Meski begitu, transfer itu tetap tidak akan terjadi seandainya Figo secara
pribadi tidak menerima tawaran Real Madrid. Toh akhirnya Figo berkhianat.
Dalam duel el classico tahun berikutnya,
ketika pertandingan dilangsungkan di Nou Camp (kandang Barcelona), Figo
menerima sambutan monumental yang mungkin tidak akan dilupakannya seumur hidup.

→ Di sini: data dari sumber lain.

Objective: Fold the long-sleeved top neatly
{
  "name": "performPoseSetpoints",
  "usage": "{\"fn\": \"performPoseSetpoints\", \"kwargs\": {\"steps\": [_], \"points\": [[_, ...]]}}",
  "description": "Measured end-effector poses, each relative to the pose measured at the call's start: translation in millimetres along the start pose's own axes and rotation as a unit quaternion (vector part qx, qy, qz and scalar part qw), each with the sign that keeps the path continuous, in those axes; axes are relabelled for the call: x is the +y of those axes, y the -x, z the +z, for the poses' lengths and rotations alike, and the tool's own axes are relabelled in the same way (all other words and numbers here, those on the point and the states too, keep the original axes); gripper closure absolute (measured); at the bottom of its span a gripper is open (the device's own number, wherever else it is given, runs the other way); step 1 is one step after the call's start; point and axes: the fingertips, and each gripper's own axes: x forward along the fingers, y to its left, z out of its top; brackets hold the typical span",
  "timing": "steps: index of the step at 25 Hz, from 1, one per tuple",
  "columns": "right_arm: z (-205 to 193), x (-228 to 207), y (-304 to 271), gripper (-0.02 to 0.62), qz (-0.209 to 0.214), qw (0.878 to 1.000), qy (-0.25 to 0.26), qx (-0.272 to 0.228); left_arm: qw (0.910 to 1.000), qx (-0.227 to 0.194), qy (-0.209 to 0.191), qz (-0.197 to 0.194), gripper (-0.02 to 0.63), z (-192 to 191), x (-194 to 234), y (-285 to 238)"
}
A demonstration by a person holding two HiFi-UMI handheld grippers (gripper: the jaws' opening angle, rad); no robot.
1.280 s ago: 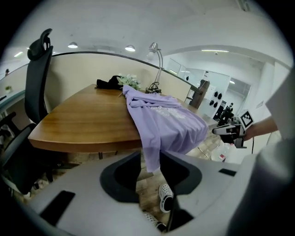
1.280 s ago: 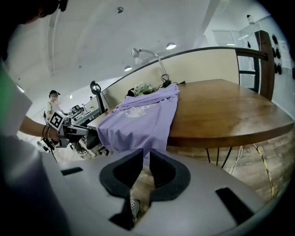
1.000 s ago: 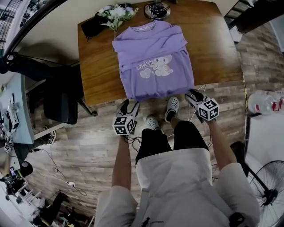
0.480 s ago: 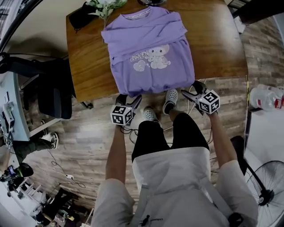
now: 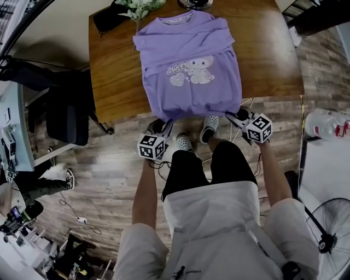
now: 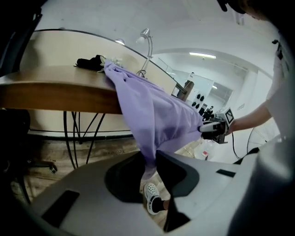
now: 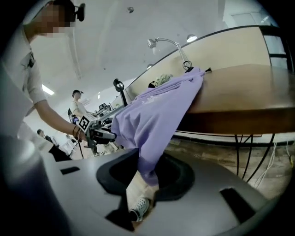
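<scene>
A purple long-sleeved top (image 5: 188,65) with a cartoon print lies on the wooden table (image 5: 115,82), sleeves folded across the chest, hem hanging over the near edge. My left gripper (image 5: 163,125) is at the hem's left corner and my right gripper (image 5: 236,116) at its right corner. In the left gripper view the purple fabric (image 6: 152,120) drops from the table edge into the jaws of the left gripper (image 6: 151,159). The right gripper view shows the top's cloth (image 7: 152,124) pinched in the right gripper (image 7: 146,168). Both pairs of jaws have just been closing, with the hem between them.
White flowers (image 5: 139,6), a black object (image 5: 106,19) and a lamp base (image 5: 194,3) sit at the table's far edge. A black chair (image 5: 65,117) stands left of the table. A pack of bottles (image 5: 325,124) and a fan (image 5: 328,229) are on the right. My shoes (image 5: 210,124) are just below the hem.
Both grippers have come up from just below the table's front edge to the hem corners. Their jaws, open before, now pinch the hanging cloth.
</scene>
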Motion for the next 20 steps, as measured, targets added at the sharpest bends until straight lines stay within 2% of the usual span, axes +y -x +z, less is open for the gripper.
{"fn": "performPoseSetpoints", "kwargs": {"steps": [2,9,15,20], "points": [[0.5,11.9,10.6,0.494,0.007,0.999,-0.028,-0.021,0.9999,-0.013,0.004,-0.002,0.538,0.6,-4.9,12.6],[3.8,41.9,34.8,0.538,-0.002,0.995,-0.081,-0.064,0.9994,-0.031,-0.002,-0.017,0.545,7.0,-26.6,48.2],[17.0,68.3,66.5,0.543,0.021,0.980,-0.141,-0.138,0.9967,-0.076,0.022,-0.020,0.545,23.8,-42.3,93.7],[23.9,95.5,83.5,0.545,0.027,0.980,-0.142,-0.136,0.9960,-0.082,-0.006,-0.034,0.545,35.0,-62.9,129.6]]}}
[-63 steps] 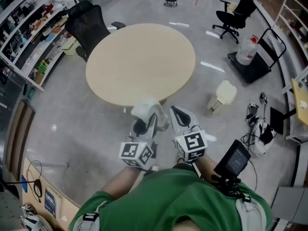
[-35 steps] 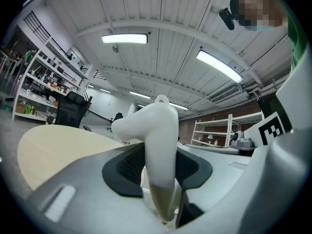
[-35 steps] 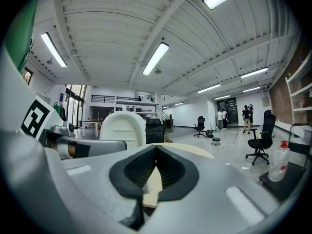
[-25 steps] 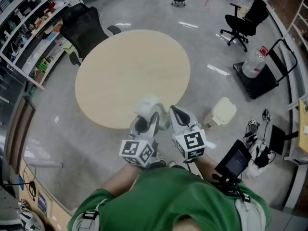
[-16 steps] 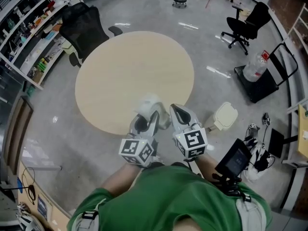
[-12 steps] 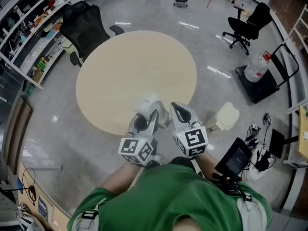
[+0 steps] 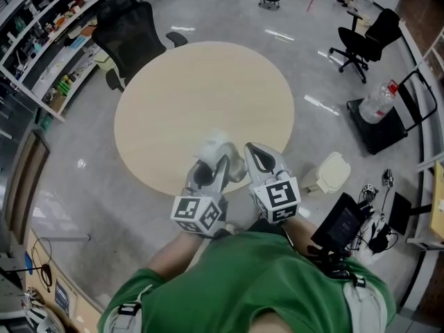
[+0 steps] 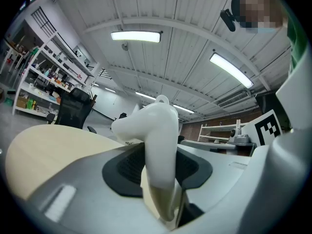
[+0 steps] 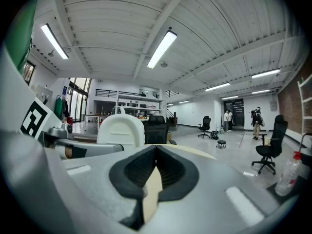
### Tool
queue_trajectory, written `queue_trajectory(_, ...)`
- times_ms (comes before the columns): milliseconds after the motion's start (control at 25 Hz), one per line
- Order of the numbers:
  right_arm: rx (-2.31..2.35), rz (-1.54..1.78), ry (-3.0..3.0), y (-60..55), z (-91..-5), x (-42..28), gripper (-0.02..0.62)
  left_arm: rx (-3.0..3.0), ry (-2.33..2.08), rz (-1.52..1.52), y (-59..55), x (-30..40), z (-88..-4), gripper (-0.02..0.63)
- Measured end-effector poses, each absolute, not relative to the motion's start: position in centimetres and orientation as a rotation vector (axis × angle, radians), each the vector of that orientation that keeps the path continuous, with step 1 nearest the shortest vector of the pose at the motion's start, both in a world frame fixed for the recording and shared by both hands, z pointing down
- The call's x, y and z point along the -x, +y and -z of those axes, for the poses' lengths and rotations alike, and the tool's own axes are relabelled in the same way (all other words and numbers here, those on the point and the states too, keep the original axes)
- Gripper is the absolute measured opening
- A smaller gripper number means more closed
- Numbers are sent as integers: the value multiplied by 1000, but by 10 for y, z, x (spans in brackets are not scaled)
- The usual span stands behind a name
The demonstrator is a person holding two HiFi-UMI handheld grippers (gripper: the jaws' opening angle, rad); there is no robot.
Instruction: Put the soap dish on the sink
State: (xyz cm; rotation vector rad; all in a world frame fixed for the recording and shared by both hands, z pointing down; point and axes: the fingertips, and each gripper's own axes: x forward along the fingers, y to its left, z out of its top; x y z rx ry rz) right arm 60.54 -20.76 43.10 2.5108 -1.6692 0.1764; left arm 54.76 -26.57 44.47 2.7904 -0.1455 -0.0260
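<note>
Nearest us, the person in the green shirt [image 7: 243, 283] holds both tools out level, side by side, at the near edge of the round beige wooden bench [image 7: 208, 82]. The left claw [image 7: 216, 161] is clamped on the white moulded plastic soap dish [image 7: 218, 144]. In the left gripper view the ribbed black pads [image 8: 124, 167] pinch one thin lower edge of it. The rest of its curved shell stands up clear above the jaws, with a little loop at the top. So the soap dish is in the air, just over the bench's near rim, touching nothing but that claw.

The right claw [image 7: 254, 152], just beside it, carries nothing. Its jaws meet at the tips, with only bench top showing through the gap lower down.

The soap dish looks light and stiff to me, a glossy shell that could slip. Held by one narrow edge, it may pivot if it's swung about. A deeper bite on the wall would be safer, or the right claw could steady the far rim. A drop would probably bounce it, not break it.

Past the bench's far left edge there's a black mesh office chair [image 7: 128, 33], then cluttered white shelves [image 7: 48, 40]. No sink shows in any view, so I'd say the setting-down is not yet close.
</note>
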Motion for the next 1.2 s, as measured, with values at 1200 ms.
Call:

Seorang pendukung Barcelona di tengah-tengah
pertandingan berhasil menerobos pagar petugas keamanan, sambil memakai bendera
Barcelona sebagai jubah, kemudian berlari ke arah Figo membawa sebuah hadiah
istimewa, yakni: Sebuah kepala babi, lengkap dengan darah masih menetes dari
lehernya. Ia kemudian melemparkan bendera Barcelona dan kepala babi itu ke arah
Figo. Figo sendiri hanya terdiam menunduk beberapa saat, lalu berjalan menjauh.
Entah apa yang ada dalam pikirannya saat itu, karena ia tahu kepala babi itu
adalah simbol keserakahan dan pengkhianatan.
Dalam hal prestasi, Real Madrid memang masih
di atas Barcelona. Jarak prestasi itu terjadi terutama pada tahun 1950-1970an,
ketika Real Madrid menjadi anak emas Franco dan memiliki kekuatan finansial
jauh diatas Barcelona untuk membeli bintang-bintang sepakbola nan bersinar dari
seluruh dunia dan tradisi itu masih berlanjut hingga sekarang. Tapi kemenangan
tidak dominan di Real Madrid, dalam beberapa laga El Classico, Barcelona dapat
mengungguli Real Madrid.
Sebagai Cules/Barcelonista, Saya akan tetap
mendukung Club kebanggaan Saya dari dulu apapun yang terjadi yaitu FC BARCELONA.